One of Victoria and Tasmania’s largest not-for-profit community services providers, Uniting Vic.Tas today welcomed the key social reforms in the 2022-23 Federal Budget, but warned more support was required to address immediate cost-of-living challenges.
Uniting Vic.Tas CEO Bronwyn Pike said the ambitious social housing program to deliver one million new dwellings over five years, cheaper childcare, expanded paid parental leave and boosting family violence support were among the highlights.
Uniting Vic.Tas has previously committed $20 million towards social housing, including a plan to build 500 new homes across Victoria and Tasmania.
“We’re really pleased the Government has prioritised social housing in its first Budget,” Ms Pike said.
“Homelessness and housing affordability is a national crisis which has been ignored for too long, so a program like this is long overdue.
“However, the crisis is happening now, and we’re concerned that relief for people is still several years away – more action needs to be taken now. Every day we turn away people from our homelessness services because there’s no accommodation available.”
“We welcome the National Plan to End Violence Against Women and Children and the additional funding for the Escaping Violence Program, which we deliver across the country. This program is already helping thousands of women live safer lives.
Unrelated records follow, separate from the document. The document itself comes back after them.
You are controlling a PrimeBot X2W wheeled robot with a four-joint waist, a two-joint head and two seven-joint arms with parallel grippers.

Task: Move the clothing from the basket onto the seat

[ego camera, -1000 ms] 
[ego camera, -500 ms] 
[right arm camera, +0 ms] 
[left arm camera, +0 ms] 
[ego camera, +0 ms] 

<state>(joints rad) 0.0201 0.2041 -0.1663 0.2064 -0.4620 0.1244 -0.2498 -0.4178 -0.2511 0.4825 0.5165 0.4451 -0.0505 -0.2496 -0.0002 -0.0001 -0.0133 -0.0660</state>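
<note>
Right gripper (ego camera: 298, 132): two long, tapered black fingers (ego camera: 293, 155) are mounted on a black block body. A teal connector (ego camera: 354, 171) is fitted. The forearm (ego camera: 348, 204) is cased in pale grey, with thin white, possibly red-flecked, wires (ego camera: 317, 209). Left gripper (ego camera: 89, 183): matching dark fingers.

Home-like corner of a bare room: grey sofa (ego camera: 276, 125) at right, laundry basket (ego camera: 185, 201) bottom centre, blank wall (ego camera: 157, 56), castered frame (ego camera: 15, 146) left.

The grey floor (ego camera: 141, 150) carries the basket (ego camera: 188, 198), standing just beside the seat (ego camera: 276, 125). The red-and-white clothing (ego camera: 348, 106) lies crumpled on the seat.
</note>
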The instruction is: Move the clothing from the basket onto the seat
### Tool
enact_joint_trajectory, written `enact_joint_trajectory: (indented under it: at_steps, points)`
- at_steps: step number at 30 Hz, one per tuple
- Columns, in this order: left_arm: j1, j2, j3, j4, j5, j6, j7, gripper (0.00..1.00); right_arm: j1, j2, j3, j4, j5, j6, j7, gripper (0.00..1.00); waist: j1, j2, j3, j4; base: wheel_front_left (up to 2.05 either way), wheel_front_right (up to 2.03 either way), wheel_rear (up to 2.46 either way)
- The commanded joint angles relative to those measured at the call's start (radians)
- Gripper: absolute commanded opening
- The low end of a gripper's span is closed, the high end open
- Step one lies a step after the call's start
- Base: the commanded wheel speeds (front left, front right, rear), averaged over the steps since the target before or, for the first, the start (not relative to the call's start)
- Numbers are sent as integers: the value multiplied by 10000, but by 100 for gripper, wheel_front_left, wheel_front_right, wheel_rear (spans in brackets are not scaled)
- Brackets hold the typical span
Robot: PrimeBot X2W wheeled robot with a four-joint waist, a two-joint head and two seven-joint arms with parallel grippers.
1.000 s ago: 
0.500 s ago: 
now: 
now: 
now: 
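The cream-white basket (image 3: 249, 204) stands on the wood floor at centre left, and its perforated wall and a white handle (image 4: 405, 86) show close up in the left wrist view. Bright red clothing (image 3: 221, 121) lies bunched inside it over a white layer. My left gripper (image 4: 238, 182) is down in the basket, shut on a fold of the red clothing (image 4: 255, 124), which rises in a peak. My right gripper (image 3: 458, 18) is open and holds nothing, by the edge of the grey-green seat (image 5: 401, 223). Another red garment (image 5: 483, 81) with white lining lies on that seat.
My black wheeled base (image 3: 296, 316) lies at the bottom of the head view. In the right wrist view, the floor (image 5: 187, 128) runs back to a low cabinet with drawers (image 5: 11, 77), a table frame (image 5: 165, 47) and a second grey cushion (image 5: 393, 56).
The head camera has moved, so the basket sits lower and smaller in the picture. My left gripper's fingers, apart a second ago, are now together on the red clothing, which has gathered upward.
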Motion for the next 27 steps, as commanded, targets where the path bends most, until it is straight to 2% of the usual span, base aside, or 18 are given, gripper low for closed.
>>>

“There was some cost relief around medicines and the price of prescriptions, however, it’s disappointing there wasn’t more relief for people struggling with the cost-of-living.
“We recently released a report on the impact of the cost-of-living on Victorians and Tasmanians on low incomes which showed 92 per cent of people cutting back on food, and many struggling to even keep the lights on.
“We would have liked to have seen more of an increase in funding for emergency relief and some targeted assistance to help people with their energy bills.
“We’ve also consistently called for an increase to income support rates – too many people are still living in poverty.”
Ms Pike said the childcare assistance package would help more women return to the workforce.
“In our report we heard from young mothers who were struggling to balance the costs of childcare with feeding their families and paying bills – so it will make a difference,” Ms Pike said.
“The boost in free TAFE places will also help more vulnerable people get back to work. However, we would have liked to see the Government increase the time people can work without it impacting their income support.”